10.30.2007

Season's reapings

Welcome to Blue Tea's Third Annual All Hallow's Eve Roundup. It took a while, but I managed to scrape a few things together. I hope you enjoy.

Art

Feeling funereal? Cemeteries, a Flickr photoset by talented photographer Burza-snieta, who has a lot of other very worthwhile galleries not appropriate to our theme today.
Via La main gauche.






Mia Mäkilä Lowbrow and Horror Art should give you plenty of dark, lurid stuff to look at as you while away the long Halloween hours. Not much else to say...go and feast.






Kris Kuksi does a lot of different kinds of work, from botanical renderings to fantastic painting to realistic portraiture, but what I'm interested in today are his stunning, outrageously detailed mixed-media sculptural works. You'll find them under the category "the grotesque" in his eclectic gallery, and they will hold you in thrall. These thumbnails don't do them justice.
Via Dark Roasted Blend.






Dark, surreal paintings by David Ho. They are technically excellent and wonderfully evocative.
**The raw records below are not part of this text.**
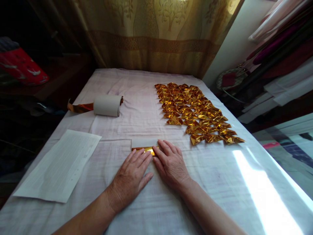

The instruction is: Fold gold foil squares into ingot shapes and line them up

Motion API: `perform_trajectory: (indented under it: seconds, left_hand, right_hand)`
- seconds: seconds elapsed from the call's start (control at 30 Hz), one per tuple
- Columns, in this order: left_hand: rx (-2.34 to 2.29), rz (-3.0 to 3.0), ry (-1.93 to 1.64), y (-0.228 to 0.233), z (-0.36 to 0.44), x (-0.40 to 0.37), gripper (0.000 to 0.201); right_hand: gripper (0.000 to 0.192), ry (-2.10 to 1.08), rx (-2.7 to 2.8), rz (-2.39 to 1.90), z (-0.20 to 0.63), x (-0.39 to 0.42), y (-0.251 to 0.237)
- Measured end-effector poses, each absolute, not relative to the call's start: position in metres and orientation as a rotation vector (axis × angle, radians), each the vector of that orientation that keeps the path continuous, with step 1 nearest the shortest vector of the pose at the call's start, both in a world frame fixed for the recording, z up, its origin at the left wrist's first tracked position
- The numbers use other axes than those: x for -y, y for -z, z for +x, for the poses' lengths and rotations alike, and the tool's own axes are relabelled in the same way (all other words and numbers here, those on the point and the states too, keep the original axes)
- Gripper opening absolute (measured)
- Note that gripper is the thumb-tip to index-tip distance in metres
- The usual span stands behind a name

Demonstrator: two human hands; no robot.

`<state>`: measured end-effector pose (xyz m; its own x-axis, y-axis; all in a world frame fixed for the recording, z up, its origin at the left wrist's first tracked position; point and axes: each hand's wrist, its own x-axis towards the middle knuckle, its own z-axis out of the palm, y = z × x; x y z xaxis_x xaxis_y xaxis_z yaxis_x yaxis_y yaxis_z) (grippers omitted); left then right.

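A small sheet of gold foil paper (144, 143) lies on the cloth in front of me, its pale back up. The near edge is folded over and shows a shiny gold strip. My left hand (130, 174) lies flat with its fingertips on the left and middle of that strip, thumb apart. Flat fingers of my right hand (172, 163) press on the sheet's right end and hide part of it. To the upper right, several rows of folded gold foil pieces (188, 107) stand close together.
At the upper left lies a grey-white roll (106, 105) with a foil tail. A printed paper sheet (58, 166) rests at left on the cloth-covered table (137, 81). A curtain (151, 45) hangs behind; a red container (22, 65) is far left. Clothes (288, 81) hang at right.
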<state>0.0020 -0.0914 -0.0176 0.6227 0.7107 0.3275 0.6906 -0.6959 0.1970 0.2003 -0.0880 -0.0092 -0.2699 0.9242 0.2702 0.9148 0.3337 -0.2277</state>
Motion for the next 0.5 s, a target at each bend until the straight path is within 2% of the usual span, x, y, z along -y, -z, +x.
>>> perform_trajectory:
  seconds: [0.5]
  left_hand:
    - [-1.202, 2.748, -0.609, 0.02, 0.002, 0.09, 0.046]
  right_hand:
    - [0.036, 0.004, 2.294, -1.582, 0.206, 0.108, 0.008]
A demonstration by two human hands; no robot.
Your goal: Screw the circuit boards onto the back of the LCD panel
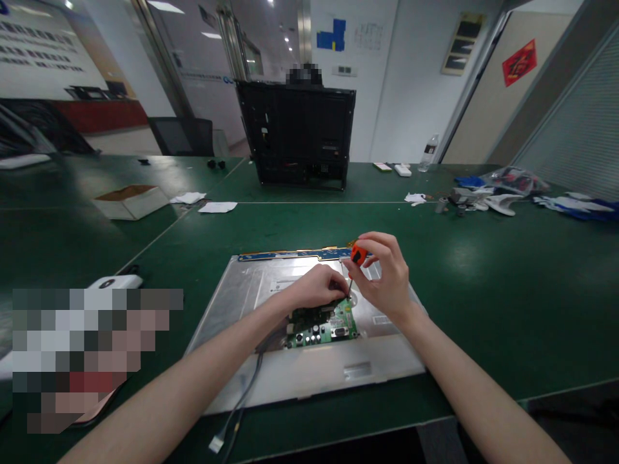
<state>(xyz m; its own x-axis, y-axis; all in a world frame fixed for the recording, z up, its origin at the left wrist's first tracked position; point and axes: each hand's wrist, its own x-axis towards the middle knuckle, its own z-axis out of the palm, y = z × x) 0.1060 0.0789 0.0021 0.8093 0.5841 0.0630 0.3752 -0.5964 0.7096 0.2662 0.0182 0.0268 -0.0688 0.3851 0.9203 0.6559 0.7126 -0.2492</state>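
Orange-handled: hold the screwdriver (358, 254), pinched in the right hand (387, 277), square to the green circuit board (344, 314) on the metal panel (309, 370). Steady with the left hand (316, 287), bunched at the board's edge; cannot tell if gripping anything.

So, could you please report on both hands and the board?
Right hand gripping screwdriver, tip at far edge of board. Left hand close by, partly hiding board. Cables off left, clear.

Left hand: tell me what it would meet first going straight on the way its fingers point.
Most likely the shaft of the orange screwdriver in the right hand; whether the left hand touches it, depth leaves unclear.
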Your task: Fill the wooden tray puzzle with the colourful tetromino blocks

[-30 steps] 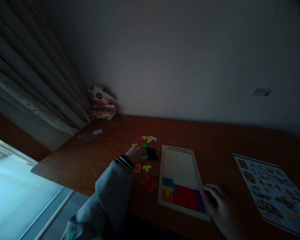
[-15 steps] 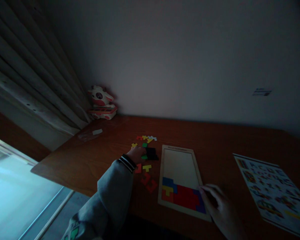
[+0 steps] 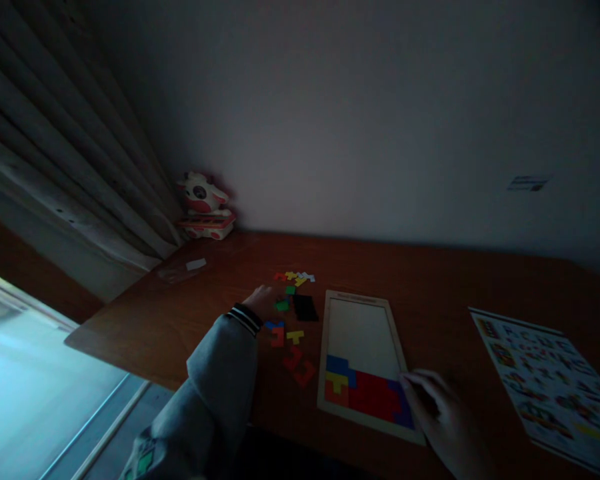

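Left hand (image 3: 263,300) curled over loose puzzle pieces (image 3: 293,333); right hand (image 3: 443,417) spread on puzzle tray (image 3: 360,303).

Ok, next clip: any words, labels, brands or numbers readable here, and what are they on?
None can be read.
Printed sheet on the desk, right: rows of coloured figures, any print too small and blurred.
Sticker on the wall: dark lines, illegible.
Cow-shaped toy by the curtain: no legible marking.
Puzzle tray and loose pieces: plain colours, no text.
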Available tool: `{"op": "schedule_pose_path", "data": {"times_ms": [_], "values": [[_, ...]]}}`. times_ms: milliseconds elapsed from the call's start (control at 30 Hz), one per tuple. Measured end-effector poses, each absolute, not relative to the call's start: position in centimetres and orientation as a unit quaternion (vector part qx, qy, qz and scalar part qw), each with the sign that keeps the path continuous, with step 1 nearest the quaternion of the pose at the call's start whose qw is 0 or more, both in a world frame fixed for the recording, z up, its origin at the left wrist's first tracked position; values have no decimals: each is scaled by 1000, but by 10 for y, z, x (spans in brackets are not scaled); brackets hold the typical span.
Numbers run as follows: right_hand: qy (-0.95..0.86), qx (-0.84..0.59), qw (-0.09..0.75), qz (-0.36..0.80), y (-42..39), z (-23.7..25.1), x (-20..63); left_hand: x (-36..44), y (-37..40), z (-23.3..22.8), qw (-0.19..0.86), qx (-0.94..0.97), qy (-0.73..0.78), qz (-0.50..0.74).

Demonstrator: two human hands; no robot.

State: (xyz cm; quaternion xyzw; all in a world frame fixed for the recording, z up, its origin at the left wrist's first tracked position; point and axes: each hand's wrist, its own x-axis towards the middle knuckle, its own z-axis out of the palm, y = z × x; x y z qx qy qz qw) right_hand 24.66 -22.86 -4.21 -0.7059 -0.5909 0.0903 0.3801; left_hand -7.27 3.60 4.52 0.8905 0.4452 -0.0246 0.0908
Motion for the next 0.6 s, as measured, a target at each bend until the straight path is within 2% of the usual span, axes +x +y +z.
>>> {"op": "schedule_pose_path", "data": {"times_ms": [600], "values": [[-590, -706, 378, 96, -228, -44, 249, -71, 57, 36, 73, 863, 496, -58]]}}
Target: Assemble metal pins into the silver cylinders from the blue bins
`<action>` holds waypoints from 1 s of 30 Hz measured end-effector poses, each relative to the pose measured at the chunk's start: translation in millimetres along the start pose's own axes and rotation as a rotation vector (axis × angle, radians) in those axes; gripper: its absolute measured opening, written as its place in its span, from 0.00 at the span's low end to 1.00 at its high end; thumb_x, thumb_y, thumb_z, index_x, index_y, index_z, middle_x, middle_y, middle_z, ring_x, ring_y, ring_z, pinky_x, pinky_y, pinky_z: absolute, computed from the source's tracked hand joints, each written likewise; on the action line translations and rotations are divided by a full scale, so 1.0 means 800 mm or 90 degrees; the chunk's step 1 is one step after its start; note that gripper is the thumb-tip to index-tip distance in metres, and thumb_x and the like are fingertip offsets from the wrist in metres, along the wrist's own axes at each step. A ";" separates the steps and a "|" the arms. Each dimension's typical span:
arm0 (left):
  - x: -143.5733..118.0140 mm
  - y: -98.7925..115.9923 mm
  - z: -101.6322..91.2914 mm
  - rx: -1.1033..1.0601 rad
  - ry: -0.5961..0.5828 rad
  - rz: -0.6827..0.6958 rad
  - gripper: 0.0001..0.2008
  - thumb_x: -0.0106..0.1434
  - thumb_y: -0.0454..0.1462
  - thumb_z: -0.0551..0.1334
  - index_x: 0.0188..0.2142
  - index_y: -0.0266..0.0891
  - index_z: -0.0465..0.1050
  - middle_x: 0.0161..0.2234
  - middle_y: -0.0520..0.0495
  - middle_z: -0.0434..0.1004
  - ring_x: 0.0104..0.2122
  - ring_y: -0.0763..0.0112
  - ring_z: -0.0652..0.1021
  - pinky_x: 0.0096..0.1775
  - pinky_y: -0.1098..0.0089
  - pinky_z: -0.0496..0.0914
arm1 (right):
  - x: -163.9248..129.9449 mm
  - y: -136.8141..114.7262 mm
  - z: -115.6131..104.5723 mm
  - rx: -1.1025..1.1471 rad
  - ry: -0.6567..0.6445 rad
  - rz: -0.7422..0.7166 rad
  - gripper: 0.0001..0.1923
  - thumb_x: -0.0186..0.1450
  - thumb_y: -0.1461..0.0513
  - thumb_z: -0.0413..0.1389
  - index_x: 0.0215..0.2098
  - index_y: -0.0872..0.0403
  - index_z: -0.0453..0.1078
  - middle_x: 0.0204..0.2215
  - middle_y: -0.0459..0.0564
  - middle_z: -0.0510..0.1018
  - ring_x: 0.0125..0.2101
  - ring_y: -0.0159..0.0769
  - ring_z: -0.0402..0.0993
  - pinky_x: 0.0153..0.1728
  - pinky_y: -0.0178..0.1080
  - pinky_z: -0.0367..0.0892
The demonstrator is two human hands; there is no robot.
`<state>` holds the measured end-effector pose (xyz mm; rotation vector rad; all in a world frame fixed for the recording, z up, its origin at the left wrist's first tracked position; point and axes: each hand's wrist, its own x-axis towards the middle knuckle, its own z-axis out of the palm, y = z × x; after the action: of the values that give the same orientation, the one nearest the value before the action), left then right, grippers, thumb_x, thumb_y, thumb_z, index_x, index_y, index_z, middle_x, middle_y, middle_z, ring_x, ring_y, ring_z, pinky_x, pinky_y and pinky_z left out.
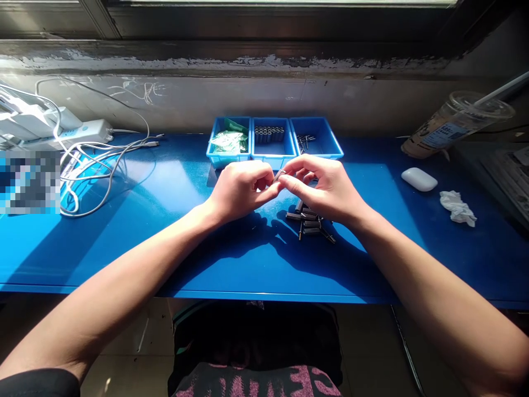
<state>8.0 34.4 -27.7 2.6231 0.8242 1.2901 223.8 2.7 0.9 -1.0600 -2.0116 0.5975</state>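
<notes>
Between my two hands is a small dark metal cylinder (279, 175). My left hand (243, 187) pinches it with thumb and forefinger, and the fingertips of my right hand (320, 182) are closed on its other end. Below my right hand a loose pile of similar metal cylinders (311, 224) and thin pins lies on the blue table (198, 264). Just behind my hands stand three blue bins in a row. The left bin (229, 160) holds green-and-white packets, the middle bin (273, 160) upright cylinders, and the right bin (324, 146) a few thin pins.
White cables (109, 160) and a power strip (88, 132) lie at the left. On the right are a plastic cup (444, 129) with a straw, a white earphone case (419, 180) and a crumpled tissue (457, 208). A wall and window frame rise behind the table.
</notes>
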 end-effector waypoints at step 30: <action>0.001 0.005 -0.010 0.036 -0.076 -0.010 0.11 0.71 0.39 0.60 0.34 0.37 0.77 0.28 0.49 0.80 0.25 0.72 0.73 0.30 0.70 0.66 | 0.000 -0.002 0.003 0.023 0.001 -0.047 0.12 0.71 0.62 0.58 0.50 0.52 0.82 0.46 0.53 0.86 0.42 0.42 0.82 0.38 0.42 0.77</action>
<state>3.9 30.3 -20.8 2.6998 0.8727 1.1091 220.8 1.9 0.6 -0.9610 -2.0219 0.5916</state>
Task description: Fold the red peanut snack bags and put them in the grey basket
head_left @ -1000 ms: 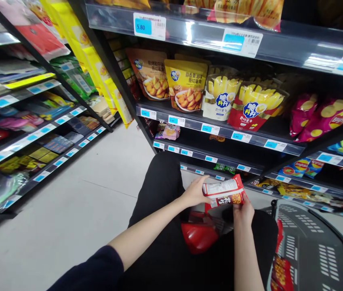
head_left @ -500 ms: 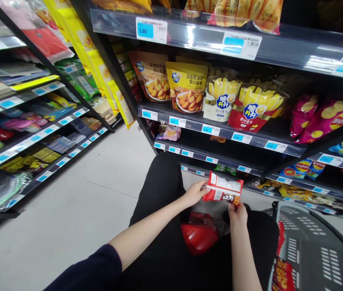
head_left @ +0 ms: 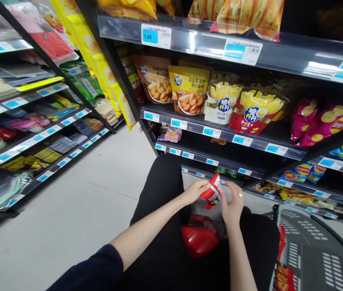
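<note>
A small red and white snack packet (head_left: pixel 213 191) is held edge-on between both hands, in front of the low shelves. My left hand (head_left: pixel 194 190) grips its left side with fingers and thumb. My right hand (head_left: pixel 232 204), with a ring on one finger, holds its right side, fingers spread along it. Both hands hover above my knees in black trousers (head_left: pixel 165 190). A red object (head_left: pixel 199 237) lies low between my legs, partly hidden.
A grey shopping basket (head_left: pixel 313 250) with red packets inside stands at lower right. Snack shelves (head_left: pixel 219 133) with yellow, red and pink bags and blue price tags rise ahead. Another shelf unit (head_left: pixel 32 133) lines the left. Grey floor (head_left: pixel 77 202) runs between them.
The packet has turned from flat and face-on to edge-on and risen slightly. My right hand moved up from under it to its right side.
</note>
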Available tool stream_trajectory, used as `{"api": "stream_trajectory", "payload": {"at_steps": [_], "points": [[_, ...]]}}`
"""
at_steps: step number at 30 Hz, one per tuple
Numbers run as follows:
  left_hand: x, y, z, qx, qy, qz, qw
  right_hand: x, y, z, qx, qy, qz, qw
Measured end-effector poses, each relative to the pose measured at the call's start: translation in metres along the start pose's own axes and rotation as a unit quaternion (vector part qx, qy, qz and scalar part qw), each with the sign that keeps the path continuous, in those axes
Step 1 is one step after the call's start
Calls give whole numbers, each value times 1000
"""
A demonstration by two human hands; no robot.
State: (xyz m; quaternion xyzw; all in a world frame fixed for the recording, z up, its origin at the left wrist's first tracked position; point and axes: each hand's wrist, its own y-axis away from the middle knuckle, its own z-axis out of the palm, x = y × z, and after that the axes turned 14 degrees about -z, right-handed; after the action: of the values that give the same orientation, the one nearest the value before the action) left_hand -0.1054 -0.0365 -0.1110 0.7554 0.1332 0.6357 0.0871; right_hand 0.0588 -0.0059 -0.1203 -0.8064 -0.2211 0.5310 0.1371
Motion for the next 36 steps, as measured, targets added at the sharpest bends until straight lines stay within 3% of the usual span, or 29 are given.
{"api": "stream_trajectory", "payload": {"at_steps": [2,3,9,13,16,22,26,33,36], "points": [[2,3,0,-44,16,-3,999,-14,-2,4,-78,24,-147,986],[3,4,-1,-65,28,-3,998,-18,-2,7,-87,34,-181,979],[7,10,-9,-160,37,24,986,-10,-3,6,-116,55,-198,972],[11,12,-12,-164,-19,39,985,-4,-5,-1,-132,30,-209,968],[13,13,-12,-166,-44,31,985,-5,-2,0,-127,41,-255,958],[16,11,-11,-147,-57,29,987,-6,5,8,-144,265,-367,880],[19,12,-14,-137,-81,34,987,-4,4,14,-173,313,-399,844],[20,11,-20,-147,-79,31,985,-6,12,23,-175,254,-341,888],[16,10,-20,-148,-73,29,986,-6,13,23,-189,256,-329,889]]}}
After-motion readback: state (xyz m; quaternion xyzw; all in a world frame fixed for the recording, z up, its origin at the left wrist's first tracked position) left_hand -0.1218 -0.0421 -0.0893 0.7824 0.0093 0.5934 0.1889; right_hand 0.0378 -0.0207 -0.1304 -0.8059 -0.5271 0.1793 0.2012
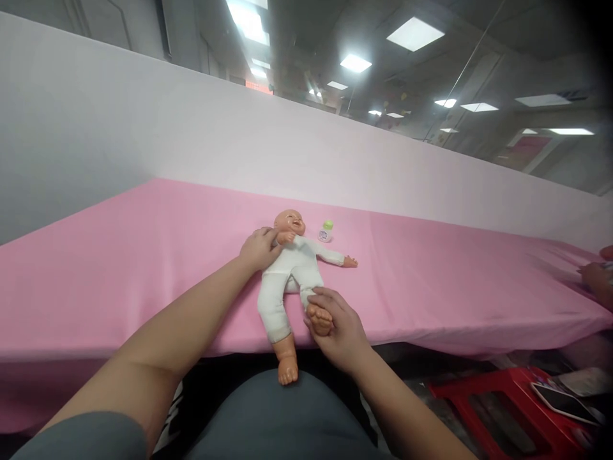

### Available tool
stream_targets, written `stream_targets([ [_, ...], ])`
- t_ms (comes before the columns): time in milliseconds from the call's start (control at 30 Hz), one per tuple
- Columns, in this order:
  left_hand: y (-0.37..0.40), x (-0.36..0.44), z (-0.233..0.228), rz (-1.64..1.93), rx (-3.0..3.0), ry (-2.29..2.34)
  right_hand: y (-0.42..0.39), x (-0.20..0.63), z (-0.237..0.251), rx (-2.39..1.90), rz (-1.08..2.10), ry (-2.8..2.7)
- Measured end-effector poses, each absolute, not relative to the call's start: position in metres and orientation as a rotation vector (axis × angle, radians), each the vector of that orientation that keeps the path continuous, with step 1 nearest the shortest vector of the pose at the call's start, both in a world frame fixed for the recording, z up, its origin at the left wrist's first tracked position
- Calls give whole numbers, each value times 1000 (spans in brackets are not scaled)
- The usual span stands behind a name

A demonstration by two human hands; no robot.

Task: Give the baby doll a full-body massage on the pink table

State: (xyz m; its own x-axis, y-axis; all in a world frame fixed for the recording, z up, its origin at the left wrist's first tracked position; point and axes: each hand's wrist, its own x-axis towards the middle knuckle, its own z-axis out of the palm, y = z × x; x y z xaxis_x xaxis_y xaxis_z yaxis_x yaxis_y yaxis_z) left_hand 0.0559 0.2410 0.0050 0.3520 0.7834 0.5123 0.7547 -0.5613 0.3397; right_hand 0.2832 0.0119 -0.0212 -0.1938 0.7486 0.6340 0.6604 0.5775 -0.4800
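A baby doll (297, 259) with a soft white cloth body lies on its back on the pink-covered table (421, 275), its head toward the wall. Its legs point at me, and one foot hangs past the table's front edge. My left hand (261, 248) is closed around the doll's arm and shoulder on the left side. At the other leg, my right hand (338, 326) wraps round the lower part, with the doll's foot showing between thumb and fingers. A small bottle (325, 231) with a green cap stands by the doll's head.
A white wall (239, 134) with glass above it runs along the back of the table. Below the table at right is a red plastic stool (502, 396) with a phone (564, 402) on it. Another person's hand (596, 279) rests at the far right edge.
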Motion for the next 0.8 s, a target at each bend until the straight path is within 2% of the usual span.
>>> stream_targets([
  [233,234,59,8,771,2715,1431,71,279,-7,-1202,7,-1874],
  [467,240,58,5,720,2699,1404,121,273,-10,-1191,90,-1807],
  [633,244,50,7,918,2421,1414,97,273,0,-1148,108,-1800],
  [800,259,31,6,1128,1869,1593,39,279,0,-1084,78,-1807],
])
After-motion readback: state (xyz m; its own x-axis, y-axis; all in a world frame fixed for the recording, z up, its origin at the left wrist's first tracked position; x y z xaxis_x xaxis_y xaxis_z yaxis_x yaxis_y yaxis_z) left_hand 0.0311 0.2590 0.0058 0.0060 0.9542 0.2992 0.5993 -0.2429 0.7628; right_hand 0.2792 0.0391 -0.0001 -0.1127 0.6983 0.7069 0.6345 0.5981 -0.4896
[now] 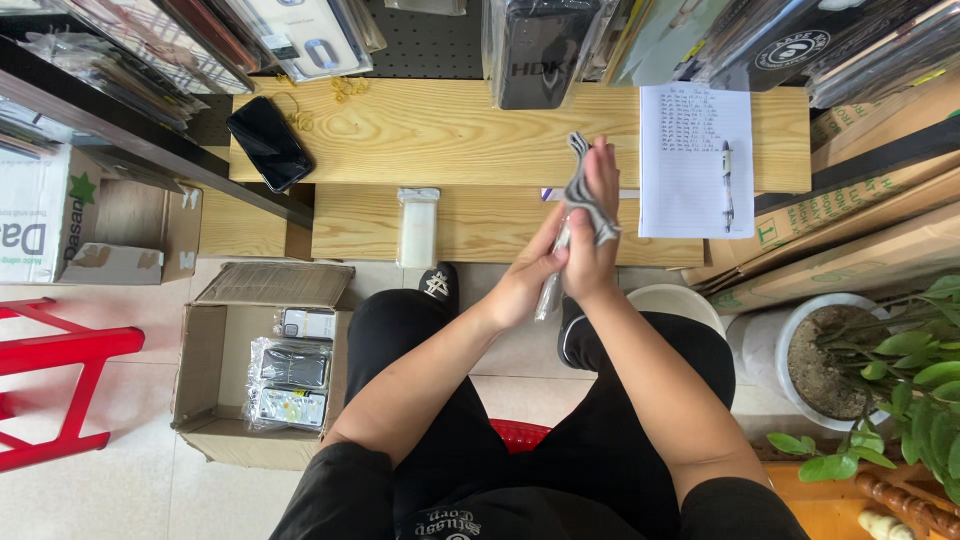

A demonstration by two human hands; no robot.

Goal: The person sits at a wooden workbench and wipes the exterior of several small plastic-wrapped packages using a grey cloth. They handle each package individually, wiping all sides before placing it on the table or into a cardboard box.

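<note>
Both my hands meet in front of me above the edge of a low wooden bench (450,130). My right hand (592,235) stands upright with a grey braided cord (582,190) wound around its fingers. My left hand (525,285) comes in from the left and grips a clear plastic sleeve (548,295) against the right palm. The cord's lower end is hidden between the two hands.
On the bench lie a black phone (268,142), a small clear packet (417,227), and a lined notepad (695,160) with a pen (727,185). An open cardboard box (200,370) of packaged items sits on the floor at left. A potted plant (880,370) stands at right, a red stool (60,380) far left.
</note>
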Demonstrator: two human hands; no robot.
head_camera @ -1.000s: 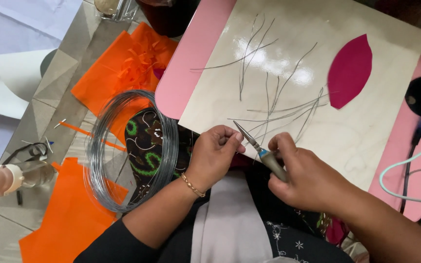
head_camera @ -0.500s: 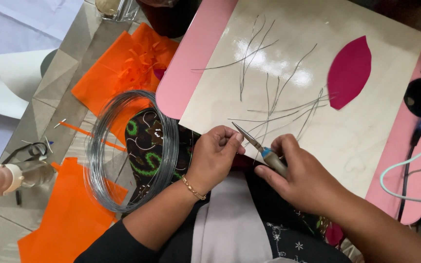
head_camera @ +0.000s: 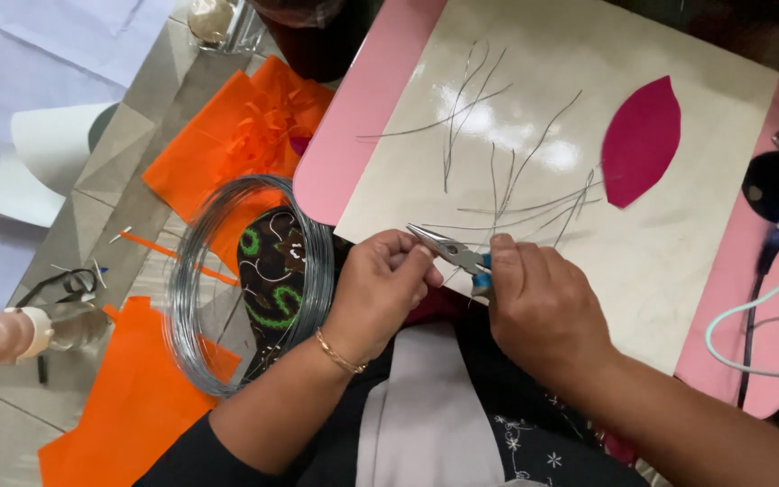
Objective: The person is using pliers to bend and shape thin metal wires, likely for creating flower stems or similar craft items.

If I weren't posting this for Halloween, I'd pick some of the dreamier or more magical pictures, but today I'm plumbing the gallery for the grimmer, hellish, even Boschian scenes. Try especially the "Contemplation" series, which "dwells upon the spectrum of human emotions, desires and needs", or, for a modern fairy tale, the series of "Candace the Ghost".
Via The Lumper.







I haven't yet done Ray Caesar, which is a shame. His portraits of wicked, elegant, creaturized women and menacing, haunted-looking girls inhabit their own world of cold, detached, refined grotesquery.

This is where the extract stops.